Meier: “Iris Radisch, ich danke Ihnen ganz herzlich für dieses Gespräch.”
Radisch: “Ja vielen Dank, gerne. War mir ein Vergnügen.”
Wie lieb sie miteinander umgehen! Unter Männern verläuft das Abschiedsritual meist ruck-zuck und zack-zack.
“Darüber muss ich eine Glosse schreiben”, sagte ich zu Joey. “Das Leben, so behauptet Radisch, verdient diesen Namen nur mit Männern. Ohne Männer, ob als ‘Jungfer’ oder Witwe, ist es kein Leben, sondern ‘außen vor’. Ist das zu fassen?”
Joey blieb ganz gelassen. “Ich habe da ganz was anderes rausgehört: Die Leichtigkeit des Seins gibt es nur ohne Männer. Männer sind Lebensballast.”

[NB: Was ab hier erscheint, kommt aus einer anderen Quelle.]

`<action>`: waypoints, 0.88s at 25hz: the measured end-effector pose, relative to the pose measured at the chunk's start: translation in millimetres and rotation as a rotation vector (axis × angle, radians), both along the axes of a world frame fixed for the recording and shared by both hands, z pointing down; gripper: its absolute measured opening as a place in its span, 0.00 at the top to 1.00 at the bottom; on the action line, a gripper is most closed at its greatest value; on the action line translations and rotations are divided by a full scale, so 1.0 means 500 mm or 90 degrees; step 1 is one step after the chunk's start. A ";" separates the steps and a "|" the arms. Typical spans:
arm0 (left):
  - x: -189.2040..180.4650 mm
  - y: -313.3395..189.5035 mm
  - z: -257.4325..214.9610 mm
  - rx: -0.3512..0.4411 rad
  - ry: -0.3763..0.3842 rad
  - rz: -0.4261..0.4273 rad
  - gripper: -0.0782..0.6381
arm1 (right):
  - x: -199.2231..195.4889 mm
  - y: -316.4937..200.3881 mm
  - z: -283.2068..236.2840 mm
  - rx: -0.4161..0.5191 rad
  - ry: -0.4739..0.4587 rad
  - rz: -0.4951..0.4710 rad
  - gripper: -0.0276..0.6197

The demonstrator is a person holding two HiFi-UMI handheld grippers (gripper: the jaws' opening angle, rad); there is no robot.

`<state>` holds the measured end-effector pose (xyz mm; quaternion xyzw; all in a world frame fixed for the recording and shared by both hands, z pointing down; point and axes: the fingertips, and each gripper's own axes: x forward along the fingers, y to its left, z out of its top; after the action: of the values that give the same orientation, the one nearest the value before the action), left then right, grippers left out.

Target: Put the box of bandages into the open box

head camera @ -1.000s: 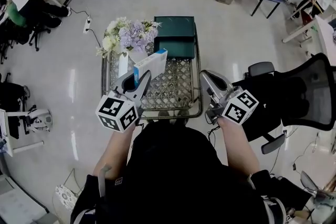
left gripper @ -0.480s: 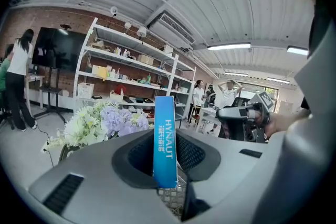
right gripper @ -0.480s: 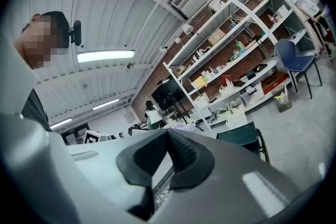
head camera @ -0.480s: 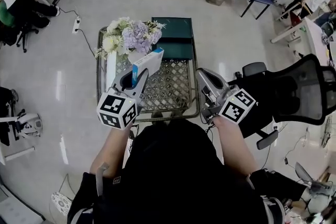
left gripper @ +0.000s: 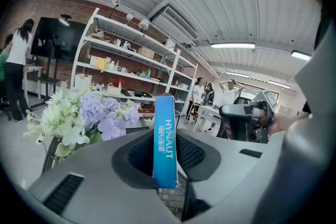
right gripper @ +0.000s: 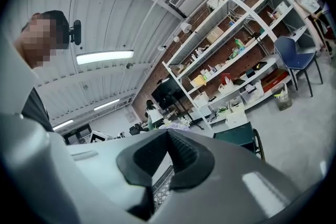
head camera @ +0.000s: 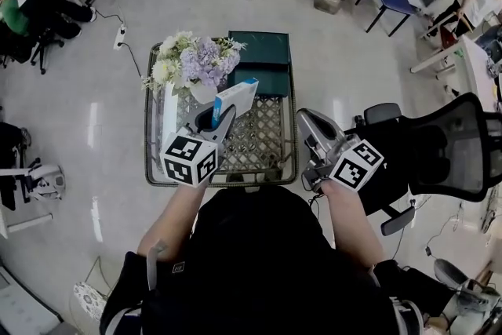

“Ok”, sagte ich, “ich nehme die Sendung nachher noch mal auf, die Kulturzeit wird ja dreimal wiederholt. Dann sehe ich mir das noch mal genauer an.”
Ich tat es; das Protokoll lesen Sie oben.
Mir scheint, wir haben beide recht. Radisch meint, das Leben ohne Männer sei zwar nicht das eigentliche, wirkliche, wahre und richtige Leben, dafür aber leichter.
Jetzt braucht sie nur noch den einen kleinen Denkschritt zu machen: Wieso, bitteschön, soll denn das leichtere Leben nicht das eigentliche Leben sein?